Та помолчала… Лежала уже дня два в полном сознании, но слабая до того, что кисти рук чугунными казались.
— «Остров сокровищ», кино — видела? — спросила она серьезно. — Пират может явиться, с черной меткой…
Розка подвинулась ближе, заволновалась кудряшками и спросила испуганно:
— А разве сейчас пираты бывают, Кать?
— Бывают, — мрачно ответила та.
… И явился…
Катя уже поднималась и даже старалась чем-то помочь Циле по дому, — то посуду перемоет, с песочком, что брала тут же во дворе, то залатает какой-нибудь пододеяльник, который Циля собралась уже на тряпки рвать, а вот надо же — еще послужит. (Тетя Наташа, светлой памяти! — как же пригодились твои заботливые уроки рукоделья!)…
Они уже обо всем переговорили, и ясно было, что время они, как сказала Циля, — «проворонили».
— Но живучий, ты глянь, цепко держится! — удивлялась Циля, вроде бы даже одобряя существо, квартирующее в Кате. Сама-то она понимала толк в живучести. — Через такую горячку продержался! Пусть живет, босяк, заслужил!
Странную Катину болезнь она упорно называла белой горячкой и гордилась, что не сдала девушку в больницу, а выходила сама, хоть и намаялась порядком.
* * *
Между тем пора было от Цили отчаливать — не сидеть же всю жизнь на ее, пусть и могучей, шее, а Катя и не привыкла зависеть от кого бы то ни было и про себя твердо решила, что Циле за ее душевность отплатит сполна.
Возвращаться на кенафную фабрику ей не хотелось, и Циля обещала поспрашивает и узнать — куда бы можно было приткнуться до родов. О предстоящем Катя думала с тоской и неприязнью. Подолгу сидела, мрачно уставясь на какой-нибудь табурет или тарелку, словно изучала, как они сработаны. Циля на нее покрикивала:
— Не думай! — приказывала она. — Маланхольник родится! Кате, честно говоря, было все равно — какой он родится — веселый или «маланхольник»; веселому ему вроде не с чего быть, а вообще, она бы дорого дала сейчас, чтобы он вдруг растворился, исчез в загадочных недрах ее организма. И кому отомстила, дура? Семипалый будет жить, как жил, припеваючи, а ты, с этим кульком на руках, — куда денешься, и кому нужна? Конечно, надо было согласиться, когда он уговаривал, и содрать с него побольше денег, и уехать отсюда — куда веселее. А куда — веселее? Может, к морю… Вон, в Цилину Одессу.
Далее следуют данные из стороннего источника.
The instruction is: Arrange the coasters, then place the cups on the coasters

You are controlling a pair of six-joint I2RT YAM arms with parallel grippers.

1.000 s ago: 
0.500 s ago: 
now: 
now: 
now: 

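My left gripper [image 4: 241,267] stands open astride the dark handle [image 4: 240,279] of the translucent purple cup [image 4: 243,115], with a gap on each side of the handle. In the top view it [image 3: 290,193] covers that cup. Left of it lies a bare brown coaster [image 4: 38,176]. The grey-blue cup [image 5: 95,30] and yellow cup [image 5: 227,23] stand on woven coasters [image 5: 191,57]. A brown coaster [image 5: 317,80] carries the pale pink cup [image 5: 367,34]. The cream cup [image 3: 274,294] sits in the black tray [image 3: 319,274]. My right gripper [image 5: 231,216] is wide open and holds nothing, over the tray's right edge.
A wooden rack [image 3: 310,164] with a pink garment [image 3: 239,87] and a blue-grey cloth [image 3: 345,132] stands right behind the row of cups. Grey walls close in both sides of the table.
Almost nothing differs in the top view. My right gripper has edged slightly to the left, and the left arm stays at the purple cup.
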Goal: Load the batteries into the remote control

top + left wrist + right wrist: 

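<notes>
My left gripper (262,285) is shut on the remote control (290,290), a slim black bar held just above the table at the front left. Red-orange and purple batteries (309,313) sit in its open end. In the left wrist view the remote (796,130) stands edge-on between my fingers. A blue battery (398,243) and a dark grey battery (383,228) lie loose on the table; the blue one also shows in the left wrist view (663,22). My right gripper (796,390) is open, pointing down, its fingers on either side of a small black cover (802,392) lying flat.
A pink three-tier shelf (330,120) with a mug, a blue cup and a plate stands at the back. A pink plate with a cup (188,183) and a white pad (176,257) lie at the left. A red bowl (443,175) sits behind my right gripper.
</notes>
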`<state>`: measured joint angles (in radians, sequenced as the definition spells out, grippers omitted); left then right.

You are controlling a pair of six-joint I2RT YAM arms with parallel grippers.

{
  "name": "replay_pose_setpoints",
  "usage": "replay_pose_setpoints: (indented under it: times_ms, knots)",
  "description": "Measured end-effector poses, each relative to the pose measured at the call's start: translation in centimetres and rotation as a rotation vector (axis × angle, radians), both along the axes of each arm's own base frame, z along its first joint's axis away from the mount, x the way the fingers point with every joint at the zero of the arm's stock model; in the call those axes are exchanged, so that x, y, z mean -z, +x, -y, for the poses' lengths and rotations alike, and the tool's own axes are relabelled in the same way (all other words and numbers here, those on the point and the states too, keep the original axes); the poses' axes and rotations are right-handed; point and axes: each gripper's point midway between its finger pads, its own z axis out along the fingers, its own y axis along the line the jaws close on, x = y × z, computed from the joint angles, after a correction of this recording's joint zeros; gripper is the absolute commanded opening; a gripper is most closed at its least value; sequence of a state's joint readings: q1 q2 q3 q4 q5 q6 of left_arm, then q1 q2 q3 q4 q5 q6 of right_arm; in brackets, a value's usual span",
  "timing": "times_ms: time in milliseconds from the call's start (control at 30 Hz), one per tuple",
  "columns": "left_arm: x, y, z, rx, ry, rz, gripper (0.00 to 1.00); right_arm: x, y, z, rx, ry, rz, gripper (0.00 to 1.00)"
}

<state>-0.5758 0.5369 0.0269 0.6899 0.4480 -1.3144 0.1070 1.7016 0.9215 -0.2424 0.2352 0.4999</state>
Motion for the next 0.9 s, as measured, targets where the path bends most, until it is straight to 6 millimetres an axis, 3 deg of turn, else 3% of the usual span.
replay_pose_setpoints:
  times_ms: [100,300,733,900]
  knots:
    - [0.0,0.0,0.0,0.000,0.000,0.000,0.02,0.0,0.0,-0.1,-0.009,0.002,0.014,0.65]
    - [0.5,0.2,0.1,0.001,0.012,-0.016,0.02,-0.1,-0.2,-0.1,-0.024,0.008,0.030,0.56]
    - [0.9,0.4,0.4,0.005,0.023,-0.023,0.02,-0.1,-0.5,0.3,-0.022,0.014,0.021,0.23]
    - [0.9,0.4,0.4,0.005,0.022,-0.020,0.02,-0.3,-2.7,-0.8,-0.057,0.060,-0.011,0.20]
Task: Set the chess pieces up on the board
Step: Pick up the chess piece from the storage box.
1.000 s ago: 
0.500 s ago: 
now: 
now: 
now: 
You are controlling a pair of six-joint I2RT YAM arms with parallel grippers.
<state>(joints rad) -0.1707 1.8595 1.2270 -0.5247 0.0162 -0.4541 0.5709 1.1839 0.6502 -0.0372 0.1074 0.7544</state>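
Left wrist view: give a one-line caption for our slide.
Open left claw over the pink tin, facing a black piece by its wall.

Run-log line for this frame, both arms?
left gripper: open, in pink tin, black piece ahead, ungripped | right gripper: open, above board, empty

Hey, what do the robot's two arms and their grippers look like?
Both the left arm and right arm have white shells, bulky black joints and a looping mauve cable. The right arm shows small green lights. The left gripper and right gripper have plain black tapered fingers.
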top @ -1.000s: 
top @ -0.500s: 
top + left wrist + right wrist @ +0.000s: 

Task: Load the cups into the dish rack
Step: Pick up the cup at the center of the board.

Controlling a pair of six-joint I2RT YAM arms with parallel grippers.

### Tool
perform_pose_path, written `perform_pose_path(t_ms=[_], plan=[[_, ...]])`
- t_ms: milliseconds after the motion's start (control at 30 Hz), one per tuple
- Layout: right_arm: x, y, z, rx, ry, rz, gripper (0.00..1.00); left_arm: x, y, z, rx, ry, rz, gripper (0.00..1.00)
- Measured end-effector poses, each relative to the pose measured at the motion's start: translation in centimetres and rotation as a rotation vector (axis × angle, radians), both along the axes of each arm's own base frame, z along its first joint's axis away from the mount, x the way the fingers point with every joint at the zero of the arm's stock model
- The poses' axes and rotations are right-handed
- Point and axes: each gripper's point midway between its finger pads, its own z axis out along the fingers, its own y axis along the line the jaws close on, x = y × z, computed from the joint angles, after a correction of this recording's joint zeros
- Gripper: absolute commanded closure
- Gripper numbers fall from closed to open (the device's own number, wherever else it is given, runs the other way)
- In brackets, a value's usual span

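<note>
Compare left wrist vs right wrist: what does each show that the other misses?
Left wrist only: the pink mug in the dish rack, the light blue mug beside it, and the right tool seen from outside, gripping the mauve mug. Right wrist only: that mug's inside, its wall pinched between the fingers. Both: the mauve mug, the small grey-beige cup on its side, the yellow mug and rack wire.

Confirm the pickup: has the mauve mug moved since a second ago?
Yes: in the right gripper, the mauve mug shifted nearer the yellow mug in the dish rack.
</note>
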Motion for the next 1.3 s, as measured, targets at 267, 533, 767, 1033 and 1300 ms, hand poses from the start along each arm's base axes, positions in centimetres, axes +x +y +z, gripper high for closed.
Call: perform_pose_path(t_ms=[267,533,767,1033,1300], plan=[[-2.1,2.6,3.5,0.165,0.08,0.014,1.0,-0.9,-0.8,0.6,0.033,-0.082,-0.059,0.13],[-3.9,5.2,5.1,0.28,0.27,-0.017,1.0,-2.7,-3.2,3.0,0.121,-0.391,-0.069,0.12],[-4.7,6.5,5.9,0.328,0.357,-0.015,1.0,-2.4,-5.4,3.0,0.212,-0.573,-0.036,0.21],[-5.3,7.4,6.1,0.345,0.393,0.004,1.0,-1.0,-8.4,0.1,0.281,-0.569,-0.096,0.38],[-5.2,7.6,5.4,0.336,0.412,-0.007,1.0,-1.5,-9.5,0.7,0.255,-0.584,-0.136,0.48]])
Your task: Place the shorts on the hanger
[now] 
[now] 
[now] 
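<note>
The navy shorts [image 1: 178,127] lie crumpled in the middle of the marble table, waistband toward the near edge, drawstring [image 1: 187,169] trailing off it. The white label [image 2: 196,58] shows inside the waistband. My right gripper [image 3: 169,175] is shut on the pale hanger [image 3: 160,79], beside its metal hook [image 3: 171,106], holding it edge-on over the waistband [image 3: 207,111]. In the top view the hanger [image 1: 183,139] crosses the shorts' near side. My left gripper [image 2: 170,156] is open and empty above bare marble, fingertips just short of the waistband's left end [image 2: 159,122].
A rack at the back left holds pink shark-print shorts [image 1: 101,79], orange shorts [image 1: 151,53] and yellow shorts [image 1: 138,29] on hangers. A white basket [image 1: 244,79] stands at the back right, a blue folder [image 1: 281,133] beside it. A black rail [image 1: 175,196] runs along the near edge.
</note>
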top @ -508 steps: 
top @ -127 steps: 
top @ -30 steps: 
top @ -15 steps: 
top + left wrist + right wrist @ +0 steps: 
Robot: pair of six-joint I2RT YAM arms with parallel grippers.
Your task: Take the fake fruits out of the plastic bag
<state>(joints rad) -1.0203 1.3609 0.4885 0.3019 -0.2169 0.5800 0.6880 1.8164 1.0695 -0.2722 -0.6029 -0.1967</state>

— Циль, — спрашивала она. — У тебя в Одессе остался кто?
— Ага, могилы… — охотно отзывалась та и пускалась рассказывать о погибшей сестре, близнеце. Какая это была сестра! Всем сестрам сестра! Бухгалтер, не кто нибудь. Главный бухгалтер завода! Как ее люди-то на заводе уважали… Через эту свою честность кристальную, идиотскую, и пропала. Какую-то зарплату кому-то недовыдала, а немец уже вошел в Одессу. Ну, и не успела эвакуироваться с этой чертовой зарплатой! — и зорко взглянув на Катю, привычно цыкала:
— Не думай, я говорю! Не думай! Носи, холера, как тебе положено!
Так что Катя уже успокаиваться начала и даже во двор выходила, посидеть на лавочке, когда вдруг появился Слива.
Возник из-за кустов сирени, вышел, деловито поддергивая штаны, словно во двор по нужде заходил, а теперь пойдет восвояси.